According to Driffield and Smith, 16 immediate treatment versus watchful waiting has been assessed in other contexts. They give some examples of glue ear, small abdominal aortic aneurysms, among others. However, they also point out that these studies do not model deferral properly because they fail to incorporate the fact that should the clinical status of the patient begin to deteriorate significantly, the option to list can be exercised at any time and patient can be immediately listed. The model in this article overcomes this limitation because it accounts for flexibility over timing in the sense that there are no stipulations over when the patient can be listed. One example of such a stipulation could be that listing can only happen immediately or not at all.

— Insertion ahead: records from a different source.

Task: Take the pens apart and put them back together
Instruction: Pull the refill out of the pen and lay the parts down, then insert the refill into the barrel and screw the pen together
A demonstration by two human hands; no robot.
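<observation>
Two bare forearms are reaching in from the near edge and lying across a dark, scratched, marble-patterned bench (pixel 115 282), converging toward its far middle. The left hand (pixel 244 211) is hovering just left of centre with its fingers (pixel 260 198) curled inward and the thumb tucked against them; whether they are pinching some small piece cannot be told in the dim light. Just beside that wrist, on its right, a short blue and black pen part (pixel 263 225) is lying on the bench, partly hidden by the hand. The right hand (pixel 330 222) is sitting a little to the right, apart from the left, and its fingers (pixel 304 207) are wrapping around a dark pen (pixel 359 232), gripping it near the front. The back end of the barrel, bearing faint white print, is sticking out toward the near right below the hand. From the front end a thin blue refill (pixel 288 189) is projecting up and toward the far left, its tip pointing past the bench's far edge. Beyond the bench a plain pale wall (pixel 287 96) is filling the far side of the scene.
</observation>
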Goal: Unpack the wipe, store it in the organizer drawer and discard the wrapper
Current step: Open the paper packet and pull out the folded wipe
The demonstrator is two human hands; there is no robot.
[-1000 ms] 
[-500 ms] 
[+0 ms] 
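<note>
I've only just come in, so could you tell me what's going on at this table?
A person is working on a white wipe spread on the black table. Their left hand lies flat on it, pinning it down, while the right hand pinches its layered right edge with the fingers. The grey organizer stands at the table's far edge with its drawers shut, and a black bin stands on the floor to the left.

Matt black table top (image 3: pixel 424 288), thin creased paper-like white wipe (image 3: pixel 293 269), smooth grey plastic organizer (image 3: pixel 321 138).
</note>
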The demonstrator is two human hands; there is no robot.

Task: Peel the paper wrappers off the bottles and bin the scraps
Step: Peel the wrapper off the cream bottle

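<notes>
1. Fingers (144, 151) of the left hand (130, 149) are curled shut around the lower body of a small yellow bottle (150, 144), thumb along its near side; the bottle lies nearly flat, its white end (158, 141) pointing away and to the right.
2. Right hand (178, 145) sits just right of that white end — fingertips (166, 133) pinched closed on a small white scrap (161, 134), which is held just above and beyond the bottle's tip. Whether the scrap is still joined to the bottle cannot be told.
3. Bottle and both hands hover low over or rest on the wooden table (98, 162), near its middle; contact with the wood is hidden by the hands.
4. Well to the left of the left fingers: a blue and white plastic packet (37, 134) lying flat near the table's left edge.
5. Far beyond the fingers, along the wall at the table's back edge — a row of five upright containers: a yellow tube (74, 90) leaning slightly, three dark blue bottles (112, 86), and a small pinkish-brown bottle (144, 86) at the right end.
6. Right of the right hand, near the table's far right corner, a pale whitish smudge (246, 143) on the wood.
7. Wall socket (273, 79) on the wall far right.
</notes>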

The model is one of sequential sampling because it allows for a multiperiod perspective and will enable me to incorporate all of the dimensions just discussed. A similar approach has been applied previously in the context of health technology adoption. 17 The approach has also been applied in a wide range of other contexts to problems in, for example, corporate finance, 18 market microstructure, 19 migration, 20 and the environment. 21 The idea is that the cardiologist has a checklist of symptoms (which she determines) against which the clinical status of an individual patient is checked. These, along with the quality of the symptoms, that is, how good they are at predicting posttransplant outcome, enable the clinician to determine a patient-specific level that can be measured against two threshold values that are analytically derived in this article. If the patient’s level is above the upper threshold, the patient is deemed too well for transplant and will be reassessed in due course. If the level is below the lower threshold, the patient will be considered too unwell for transplant. However, if the level is between the two thresholds, the patient should be listed. During the listing period, while the patient waits for transplant, the patient will be routinely reviewed and his level will be redetermined accordingly. If the patient’s clinical status declines to the point of his level dropping below the lower threshold, he should be removed from the list.
The model accounts for the rate of clinical decline, that is, the number of comorbidities developed over a predetermined period. If, for example, that period is 6 months, then a patient who is reviewed after 1 year and has developed 2 comorbidities in that year has rate of decline of 1 comorbidity per 6-month interval. In other words, depending on the length of time between reviews, the number of comorbidities developed will be adjusted to a number per predetermined level; that is, it will be adjusted to a rate. This ensures consistency across patients who are reviewed at different intervals.
In principle, if their health subsequently improves, the patient will be reviewed and the decision rule reapplied. If the clinical status is such that he is well enough to be listed again, he can be relisted. However, owing to the nature of the disease progression of a failing Fontan, this is unlikely to happen in practice very often. Moreover, it is worth pointing out that, for cardiac transplantation in the United Kingdom, at least, it is not the practice for a patient to be listed if the clinician knows that if the patient were to be offered an organ, they would not be able to accept it. Indeed, if a listed patient develops an infection, they will be removed from the list, even for just a few days, and relisted once the infection clears.
The policy structure just described represents what happens in practical settings. Specialist cardiologists list patients they deem to be ill enough, but not too ill. As discussed above, if a listed patient becomes too ill, they are removed from the list. The analytic aim of this article is to determine points to delineate the boundaries of these regions.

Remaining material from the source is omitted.